De acordo com o Unicef, Fundo das Nações Unidas para a Infância, as obrigações estatais definidas na Convenção da ONU sobre os Direitos da Criança se aplicam a todas as crianças que se encontram no país, independentemente de nacionalidade, status migratório ou apatridia. Além disso, o Unicef também afirma que os Estados devem tomar medidas positivas para garantir que crianças vítimas de tráfico desfrutem de todos os direitos previstos na Convenção, levando em consideração o princípio do melhor interesse da criança e o direito à proteção sem discriminação de raça, gênero, religião, origem, nacionalidade ou status migratório.

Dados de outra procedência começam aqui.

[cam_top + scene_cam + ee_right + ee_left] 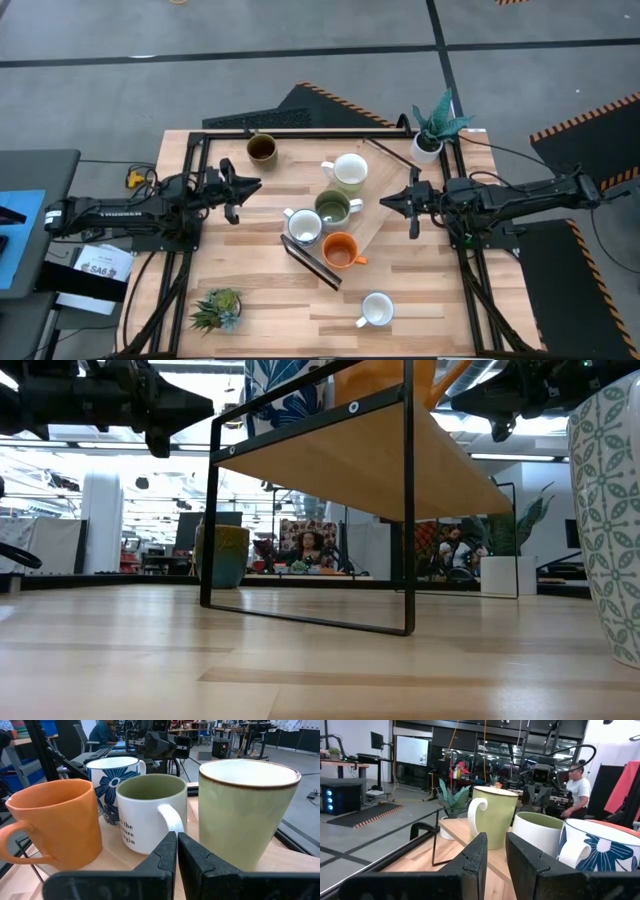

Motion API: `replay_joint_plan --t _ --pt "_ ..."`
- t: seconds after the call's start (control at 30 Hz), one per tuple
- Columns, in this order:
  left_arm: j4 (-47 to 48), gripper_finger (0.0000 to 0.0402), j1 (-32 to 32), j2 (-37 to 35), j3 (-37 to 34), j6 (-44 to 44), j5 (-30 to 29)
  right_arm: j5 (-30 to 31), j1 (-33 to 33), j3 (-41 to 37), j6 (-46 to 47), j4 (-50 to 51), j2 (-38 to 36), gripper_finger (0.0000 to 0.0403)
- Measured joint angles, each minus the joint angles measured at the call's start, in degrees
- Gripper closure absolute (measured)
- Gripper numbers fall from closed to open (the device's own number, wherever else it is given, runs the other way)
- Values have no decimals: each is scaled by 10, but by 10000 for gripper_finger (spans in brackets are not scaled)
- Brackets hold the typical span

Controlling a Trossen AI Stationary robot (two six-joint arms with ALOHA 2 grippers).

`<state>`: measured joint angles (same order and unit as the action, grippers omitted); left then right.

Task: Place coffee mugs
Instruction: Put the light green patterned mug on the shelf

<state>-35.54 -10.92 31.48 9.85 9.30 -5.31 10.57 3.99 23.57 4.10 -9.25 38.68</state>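
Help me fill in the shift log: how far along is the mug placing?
Done, it seems: four mugs stand on the raised wooden shelf, among them the orange mug and the floral mug. In hand: nothing; the left gripper and right gripper hover empty on either side. Left: probably the brown mug and the white mug, both on the table.

Four mugs (331,213) cluster mid-table (420,290); a brown mug (262,148) sits near the far edge, a white mug (377,309) near the near edge.
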Motion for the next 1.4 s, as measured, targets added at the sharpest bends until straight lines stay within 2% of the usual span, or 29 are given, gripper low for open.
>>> replay_joint_plan --t 0.3,0.5,0.67,0.8,1.1,1.17,1.2,1.3,1.4 --pt "3 346 0 0 0 0 8 0 0 0 0 0 0 360" --pt "8 346 0 0 0 -15 62 0 0 0 0 0 0 360" --pt "28 346 0 0 0 -15 69 0 0 0 29 0 0 360" --pt "41 346 0 0 0 -15 108 0 0 0 30 0 0 360" --pt "40 346 0 0 0 -16 89 0 0 0 30 -5 0 360" --pt "40 346 0 0 0 -16 89 0 0 -1 25 -32 1 360" --pt "40 346 0 0 0 -16 89 -5 0 2 35 -49 1 360" --pt "40 346 0 0 0 -19 89 -82 18 34 101 -64 0 357" --pt "40 346 0 0 0 -27 87 -104 82 64 118 -63 23 345"
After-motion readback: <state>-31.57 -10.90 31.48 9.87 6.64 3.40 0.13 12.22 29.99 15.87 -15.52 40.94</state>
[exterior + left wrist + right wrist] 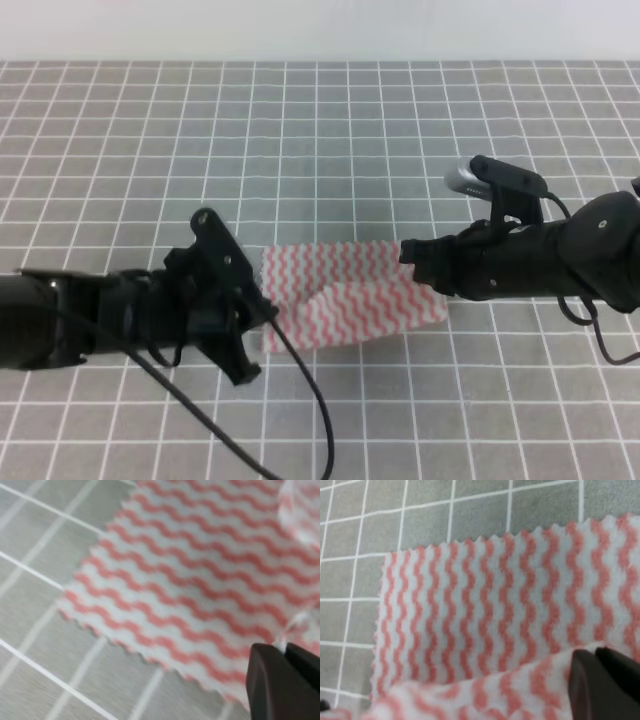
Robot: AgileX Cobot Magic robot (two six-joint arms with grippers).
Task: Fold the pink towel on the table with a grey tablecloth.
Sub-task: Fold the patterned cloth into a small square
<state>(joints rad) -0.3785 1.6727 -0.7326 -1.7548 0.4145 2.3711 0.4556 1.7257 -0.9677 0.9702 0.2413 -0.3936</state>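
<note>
Pink towel [345, 297] at mid-table, long axis running left to right, its near part lifted into a fold over the far part. Left gripper [262, 312] is closed on the towel's left near corner; right gripper [408, 252] is closed on its right edge. The table with a grey tablecloth [320, 130] lies bare on every side.

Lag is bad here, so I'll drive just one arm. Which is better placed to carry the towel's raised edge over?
Probably right. The right gripper seems pinched on the pink towel where a fold rises; the left gripper grips the opposite edge.
</note>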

Os canais de denúncias oficiais são fundamentais à proteção de crianças em situação de exploração ou abuso sexual. Para denunciar estes crimes, deve-se buscar o Conselho Tutelar, delegacias especializadas no atendimento de crianças ou de mulheres, o Ministério Público ou ligar para o Disque Direitos Humanos (Disque 100), que recebe denúncias de violações de direitos humanos contra crianças e adolescentes, e para a Central de Atendimento à Mulher (Disque 180), que recebe denúncias de violações contra mulheres, inclusive as migrantes e refugiadas, e as encaminha aos órgãos competentes. Ambos os canais recebem denúncias gratuita e anonimamente. Toda possível situação de violência deve ser reportada para a ciência do poder público e seus respectivos procedimentos investigatórios, sob pena de a omissão também acarretar em uma conduta criminosa.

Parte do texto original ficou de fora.